Is it Appropriate to Accept Gifts from Patients and Their Families?
While the season of goodwill isn't too far away, for nurses, expressions of gratitude happen all year long. Patients and their families often show their appreciation for the care they've received with gifts ranging from cards and flowers to clothing and cookies. While the majority of these are given and received in good faith, there are instances where this can detrimentally impact nurse-patient relationships. This article examines the surprisingly thin line between what's appropriate or not when accepting tokens of thanks.
For patients, gift-giving without expecting anything in return has been proven to improve psychological health. Items that range from cookies, flowers and cards to more personal offerings such as handknitted clothing are offered in line with cultural or religious practices or just as a "thank you". This can reinforce trust and increase patient autonomy in a situation where they otherwise may lack it, such as in care settings.
For healthcare practitioners, small gifts are often a welcome appreciation for their care and expertise in what can be a challenging job.
But is it appropriate to accept gifts from patients and their families? The short answer is: It depends.
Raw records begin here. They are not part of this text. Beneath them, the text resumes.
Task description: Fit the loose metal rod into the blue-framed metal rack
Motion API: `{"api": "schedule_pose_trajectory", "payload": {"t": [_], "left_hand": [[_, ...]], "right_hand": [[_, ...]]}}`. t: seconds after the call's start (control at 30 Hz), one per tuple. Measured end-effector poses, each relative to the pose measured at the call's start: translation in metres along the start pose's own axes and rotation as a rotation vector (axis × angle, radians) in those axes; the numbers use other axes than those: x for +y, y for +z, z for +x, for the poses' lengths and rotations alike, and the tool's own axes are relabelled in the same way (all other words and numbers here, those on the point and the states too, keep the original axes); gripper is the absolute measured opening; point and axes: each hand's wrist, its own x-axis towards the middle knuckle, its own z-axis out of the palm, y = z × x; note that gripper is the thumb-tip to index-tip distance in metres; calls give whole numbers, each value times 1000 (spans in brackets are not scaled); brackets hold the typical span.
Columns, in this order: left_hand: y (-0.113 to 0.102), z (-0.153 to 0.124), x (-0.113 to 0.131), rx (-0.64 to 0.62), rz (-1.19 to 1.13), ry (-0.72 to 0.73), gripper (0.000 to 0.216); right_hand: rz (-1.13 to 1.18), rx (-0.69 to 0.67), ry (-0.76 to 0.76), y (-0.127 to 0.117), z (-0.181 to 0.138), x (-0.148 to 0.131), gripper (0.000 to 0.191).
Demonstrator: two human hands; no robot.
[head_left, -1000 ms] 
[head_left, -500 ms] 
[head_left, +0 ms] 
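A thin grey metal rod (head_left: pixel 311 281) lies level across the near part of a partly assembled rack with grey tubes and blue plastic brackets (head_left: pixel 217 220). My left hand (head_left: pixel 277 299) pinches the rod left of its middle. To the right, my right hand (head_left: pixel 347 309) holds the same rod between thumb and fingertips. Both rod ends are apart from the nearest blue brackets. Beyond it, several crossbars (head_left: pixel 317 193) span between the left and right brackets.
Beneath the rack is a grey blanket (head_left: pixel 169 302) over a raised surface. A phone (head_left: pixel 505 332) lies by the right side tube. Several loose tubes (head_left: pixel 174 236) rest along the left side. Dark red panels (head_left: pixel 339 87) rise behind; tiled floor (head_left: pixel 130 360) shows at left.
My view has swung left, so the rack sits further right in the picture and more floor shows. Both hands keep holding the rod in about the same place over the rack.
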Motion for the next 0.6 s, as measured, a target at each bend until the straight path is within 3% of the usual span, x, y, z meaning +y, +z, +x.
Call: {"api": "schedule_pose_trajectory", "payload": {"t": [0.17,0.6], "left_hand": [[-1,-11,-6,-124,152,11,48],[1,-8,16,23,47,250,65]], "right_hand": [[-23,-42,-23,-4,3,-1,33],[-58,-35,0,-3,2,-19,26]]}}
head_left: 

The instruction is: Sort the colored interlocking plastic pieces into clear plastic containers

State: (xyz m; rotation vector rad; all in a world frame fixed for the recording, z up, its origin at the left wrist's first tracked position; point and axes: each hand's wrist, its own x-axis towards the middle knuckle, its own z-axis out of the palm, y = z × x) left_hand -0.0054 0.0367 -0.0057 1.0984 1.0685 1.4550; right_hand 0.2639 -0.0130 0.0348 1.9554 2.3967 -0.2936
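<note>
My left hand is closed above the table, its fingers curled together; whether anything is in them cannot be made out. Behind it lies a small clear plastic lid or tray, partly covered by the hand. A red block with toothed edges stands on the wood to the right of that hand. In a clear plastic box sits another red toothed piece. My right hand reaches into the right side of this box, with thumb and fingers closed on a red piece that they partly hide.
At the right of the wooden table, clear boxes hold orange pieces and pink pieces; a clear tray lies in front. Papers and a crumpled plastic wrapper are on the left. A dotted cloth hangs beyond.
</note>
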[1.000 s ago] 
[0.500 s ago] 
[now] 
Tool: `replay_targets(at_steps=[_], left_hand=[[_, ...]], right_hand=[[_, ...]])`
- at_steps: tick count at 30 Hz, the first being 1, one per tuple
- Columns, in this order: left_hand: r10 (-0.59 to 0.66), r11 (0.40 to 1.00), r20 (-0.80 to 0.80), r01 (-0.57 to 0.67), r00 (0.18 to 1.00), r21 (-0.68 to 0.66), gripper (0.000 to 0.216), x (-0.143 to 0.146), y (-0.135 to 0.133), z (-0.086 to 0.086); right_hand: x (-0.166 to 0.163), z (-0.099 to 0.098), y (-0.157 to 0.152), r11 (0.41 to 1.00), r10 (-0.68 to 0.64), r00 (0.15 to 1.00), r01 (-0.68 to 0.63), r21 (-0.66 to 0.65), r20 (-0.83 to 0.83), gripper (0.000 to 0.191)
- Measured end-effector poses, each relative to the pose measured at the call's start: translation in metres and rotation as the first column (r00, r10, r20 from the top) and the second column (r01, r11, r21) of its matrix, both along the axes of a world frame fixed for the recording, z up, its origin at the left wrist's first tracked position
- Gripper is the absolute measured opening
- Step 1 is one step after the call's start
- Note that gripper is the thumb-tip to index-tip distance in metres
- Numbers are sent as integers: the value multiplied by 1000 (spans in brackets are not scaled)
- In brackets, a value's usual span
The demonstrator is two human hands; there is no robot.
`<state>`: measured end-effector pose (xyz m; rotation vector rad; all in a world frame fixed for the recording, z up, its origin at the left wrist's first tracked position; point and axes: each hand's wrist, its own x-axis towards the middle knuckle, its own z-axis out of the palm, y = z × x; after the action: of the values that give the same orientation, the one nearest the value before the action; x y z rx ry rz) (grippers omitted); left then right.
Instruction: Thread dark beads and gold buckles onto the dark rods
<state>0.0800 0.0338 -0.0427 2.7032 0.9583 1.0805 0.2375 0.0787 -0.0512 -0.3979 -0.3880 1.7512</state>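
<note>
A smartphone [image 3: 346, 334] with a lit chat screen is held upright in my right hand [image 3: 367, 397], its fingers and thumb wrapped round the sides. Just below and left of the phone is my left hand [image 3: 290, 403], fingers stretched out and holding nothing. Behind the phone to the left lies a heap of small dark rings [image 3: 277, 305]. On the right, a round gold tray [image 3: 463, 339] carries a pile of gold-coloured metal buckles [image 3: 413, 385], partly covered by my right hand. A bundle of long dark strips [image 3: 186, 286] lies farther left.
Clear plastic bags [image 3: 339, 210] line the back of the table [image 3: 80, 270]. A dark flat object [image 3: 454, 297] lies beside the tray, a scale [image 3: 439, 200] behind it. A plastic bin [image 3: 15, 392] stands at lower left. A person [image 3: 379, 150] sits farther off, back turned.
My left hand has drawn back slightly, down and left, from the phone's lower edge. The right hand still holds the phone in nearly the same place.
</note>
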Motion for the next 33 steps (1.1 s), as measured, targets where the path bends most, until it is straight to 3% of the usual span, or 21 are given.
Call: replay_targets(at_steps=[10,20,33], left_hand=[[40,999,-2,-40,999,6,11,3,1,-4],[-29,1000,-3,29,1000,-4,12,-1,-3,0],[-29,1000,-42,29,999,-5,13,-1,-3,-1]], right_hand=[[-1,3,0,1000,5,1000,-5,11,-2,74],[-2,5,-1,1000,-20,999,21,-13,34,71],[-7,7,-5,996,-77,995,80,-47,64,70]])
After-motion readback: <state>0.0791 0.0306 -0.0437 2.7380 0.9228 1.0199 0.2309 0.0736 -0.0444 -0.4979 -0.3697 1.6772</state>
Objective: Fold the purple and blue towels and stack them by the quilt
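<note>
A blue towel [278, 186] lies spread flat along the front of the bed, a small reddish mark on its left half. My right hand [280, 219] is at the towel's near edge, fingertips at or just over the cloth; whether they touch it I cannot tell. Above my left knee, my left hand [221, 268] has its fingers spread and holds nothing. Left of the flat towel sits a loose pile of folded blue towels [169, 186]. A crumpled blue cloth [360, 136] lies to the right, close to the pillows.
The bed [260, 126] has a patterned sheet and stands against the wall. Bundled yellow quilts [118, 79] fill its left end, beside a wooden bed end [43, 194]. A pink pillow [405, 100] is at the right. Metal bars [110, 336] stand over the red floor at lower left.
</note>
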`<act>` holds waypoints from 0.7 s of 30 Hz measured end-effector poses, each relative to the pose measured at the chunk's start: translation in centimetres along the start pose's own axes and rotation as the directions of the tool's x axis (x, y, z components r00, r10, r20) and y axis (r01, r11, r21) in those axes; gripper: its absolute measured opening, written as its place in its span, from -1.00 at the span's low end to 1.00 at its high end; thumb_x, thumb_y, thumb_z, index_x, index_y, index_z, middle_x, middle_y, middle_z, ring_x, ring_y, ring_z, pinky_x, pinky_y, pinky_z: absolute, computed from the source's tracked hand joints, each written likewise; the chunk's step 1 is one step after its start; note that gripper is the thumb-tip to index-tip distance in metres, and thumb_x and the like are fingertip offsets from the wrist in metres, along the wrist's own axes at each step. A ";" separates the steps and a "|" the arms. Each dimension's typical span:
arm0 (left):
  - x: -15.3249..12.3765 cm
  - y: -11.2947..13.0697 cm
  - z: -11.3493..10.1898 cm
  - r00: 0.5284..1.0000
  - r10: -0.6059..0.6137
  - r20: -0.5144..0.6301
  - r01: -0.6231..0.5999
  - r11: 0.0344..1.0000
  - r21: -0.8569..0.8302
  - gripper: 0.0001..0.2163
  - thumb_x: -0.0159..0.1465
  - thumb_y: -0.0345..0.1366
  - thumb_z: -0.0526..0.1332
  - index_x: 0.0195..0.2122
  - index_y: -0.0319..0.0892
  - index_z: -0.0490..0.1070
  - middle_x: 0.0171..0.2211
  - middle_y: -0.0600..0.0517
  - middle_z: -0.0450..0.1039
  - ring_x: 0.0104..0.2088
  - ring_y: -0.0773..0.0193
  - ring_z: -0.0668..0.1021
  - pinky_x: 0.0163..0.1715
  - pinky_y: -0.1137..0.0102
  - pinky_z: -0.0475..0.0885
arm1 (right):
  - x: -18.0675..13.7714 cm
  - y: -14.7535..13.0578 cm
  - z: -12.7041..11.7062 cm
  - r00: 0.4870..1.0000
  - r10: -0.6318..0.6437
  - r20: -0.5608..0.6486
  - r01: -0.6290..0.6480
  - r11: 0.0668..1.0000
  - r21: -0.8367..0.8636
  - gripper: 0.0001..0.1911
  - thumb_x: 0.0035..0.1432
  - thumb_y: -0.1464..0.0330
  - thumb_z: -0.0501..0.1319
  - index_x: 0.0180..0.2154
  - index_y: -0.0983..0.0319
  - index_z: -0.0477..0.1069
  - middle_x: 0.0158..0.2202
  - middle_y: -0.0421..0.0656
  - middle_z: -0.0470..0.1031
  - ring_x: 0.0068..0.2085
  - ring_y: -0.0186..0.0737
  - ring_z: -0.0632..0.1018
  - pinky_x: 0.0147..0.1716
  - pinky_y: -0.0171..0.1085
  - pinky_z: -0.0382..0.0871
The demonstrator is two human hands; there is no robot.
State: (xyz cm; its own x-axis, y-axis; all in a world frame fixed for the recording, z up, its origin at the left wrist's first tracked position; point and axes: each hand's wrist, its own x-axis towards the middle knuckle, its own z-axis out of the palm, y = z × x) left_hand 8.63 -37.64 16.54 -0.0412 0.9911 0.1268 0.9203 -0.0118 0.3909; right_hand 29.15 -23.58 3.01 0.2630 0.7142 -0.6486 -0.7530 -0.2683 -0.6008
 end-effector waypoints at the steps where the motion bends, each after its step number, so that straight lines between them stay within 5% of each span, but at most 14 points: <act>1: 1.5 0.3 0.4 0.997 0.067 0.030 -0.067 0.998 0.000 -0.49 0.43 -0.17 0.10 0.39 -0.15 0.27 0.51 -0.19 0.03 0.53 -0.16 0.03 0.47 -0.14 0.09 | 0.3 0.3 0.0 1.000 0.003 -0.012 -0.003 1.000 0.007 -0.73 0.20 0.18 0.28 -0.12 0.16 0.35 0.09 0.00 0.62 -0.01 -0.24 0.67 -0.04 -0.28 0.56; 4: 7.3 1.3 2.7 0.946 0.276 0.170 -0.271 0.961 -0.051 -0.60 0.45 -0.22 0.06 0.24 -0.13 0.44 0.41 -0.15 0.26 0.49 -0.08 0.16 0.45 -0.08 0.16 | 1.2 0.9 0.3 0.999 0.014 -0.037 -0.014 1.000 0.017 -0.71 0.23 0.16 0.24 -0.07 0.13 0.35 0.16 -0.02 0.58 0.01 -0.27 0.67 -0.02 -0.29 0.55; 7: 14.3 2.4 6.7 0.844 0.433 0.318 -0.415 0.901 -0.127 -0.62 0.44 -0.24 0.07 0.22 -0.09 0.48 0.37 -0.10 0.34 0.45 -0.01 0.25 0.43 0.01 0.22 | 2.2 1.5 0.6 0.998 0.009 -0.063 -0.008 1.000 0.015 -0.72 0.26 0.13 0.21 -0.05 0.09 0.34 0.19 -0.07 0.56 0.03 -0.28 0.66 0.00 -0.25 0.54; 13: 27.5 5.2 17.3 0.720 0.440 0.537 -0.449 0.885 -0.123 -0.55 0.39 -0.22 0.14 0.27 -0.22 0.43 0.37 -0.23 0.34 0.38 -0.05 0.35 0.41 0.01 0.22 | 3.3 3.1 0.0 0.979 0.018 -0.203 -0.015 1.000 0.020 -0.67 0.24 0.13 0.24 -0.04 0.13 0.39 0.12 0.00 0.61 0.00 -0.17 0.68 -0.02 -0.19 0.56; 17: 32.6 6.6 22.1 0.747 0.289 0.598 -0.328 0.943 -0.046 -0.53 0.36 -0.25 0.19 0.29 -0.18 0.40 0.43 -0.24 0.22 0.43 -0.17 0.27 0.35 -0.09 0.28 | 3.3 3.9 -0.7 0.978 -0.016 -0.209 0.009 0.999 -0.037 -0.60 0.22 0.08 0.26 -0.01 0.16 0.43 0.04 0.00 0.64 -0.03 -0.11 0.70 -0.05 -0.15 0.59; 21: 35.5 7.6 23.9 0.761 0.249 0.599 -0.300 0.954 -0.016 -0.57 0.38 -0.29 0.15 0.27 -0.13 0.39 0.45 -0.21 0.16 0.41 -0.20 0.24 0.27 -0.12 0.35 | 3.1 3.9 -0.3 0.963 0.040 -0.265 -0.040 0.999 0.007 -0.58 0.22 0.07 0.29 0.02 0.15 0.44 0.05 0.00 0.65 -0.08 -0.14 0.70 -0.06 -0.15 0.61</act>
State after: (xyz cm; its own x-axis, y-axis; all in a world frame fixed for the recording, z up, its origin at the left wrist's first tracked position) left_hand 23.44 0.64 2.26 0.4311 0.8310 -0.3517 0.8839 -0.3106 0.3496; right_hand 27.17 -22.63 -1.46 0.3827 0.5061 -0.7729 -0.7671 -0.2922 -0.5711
To decide whether a patient gift is appropriate, it's vital to first understand the value and motive behind the gift.
Some believe that accepting items with a significant monetary or emotional value can negatively influence clinical judgment, create an emotional attachment or even lead to preferential treatment. These items could be as obvious as money or as seemingly innocent as a handmade item of clothing.
In terms of regulations, hospital or center policy usually states that accepting cash gifts or gift cards is prohibited. The National Council of State Boards of Nursing meanwhile goes further, stating that "accepting inappropriate gifts beyond a thank-you card or a gift of food to the unit is a warning sign in crossing professional boundaries."
This is a view held by Jamie Bacharach of Acupuncture Jerusalem, who says "as well-intended as a gift may seem, problems arise in instances in which the gift is inappropriate or leads to inappropriate patient-practitioner relationships."
So what should nurses do when presented with gifts?
Although it's unacceptable for a nurse to accept a gift of large monetary value, smaller tokens of appreciation might be suitable.
Dr. Nikola Djordjevic, MD, co-founder of MedAlertHelp.org, agrees. "I don't think it's okay to accept any major gift from patients. That being said, I believe some smaller gifts that show appreciation are always a nice thing to receive. This includes letters from patients, photos, tiny souvenirs or perhaps bouquets of flowers." Each case has to be taken on its own merit, and for items that don't fall under obvious policy and cause consternation, answering the following two questions can help:
- Would you be comfortable having colleagues know about the gift?
- Will this affect any further professional interactions?
If the answer to either question is less than an emphatic no, it's probably best to decline as tactfully as possible.
A tactful approach
Declining a gift can be difficult, especially when you're worried about hurting your patient's feelings, cultural beliefs and potentially damaging a relationship. That being said, it's better to take this approach than fall foul of professional standards (or regulations).
For items of value, consider suggesting a charitable organization instead. Bacharach endorses this approach. "Rather than accept a gift, a practitioner can appeal to their patient to make a donation to a charitable foundation if they insist on giving or contributing something in their name. It's a healthier, cleaner solution than gift acceptance."
Gifts that may not be inherently valuable and yet still not appropriate, such as personal belongings, can be gently refused by pointing out professional codes of ethics and the rationale behind it. Ultimately, the vast majority of gifts are intended as well-meaning gestures. This means that a refusal is unlikely to offend if accompanied by such a reason.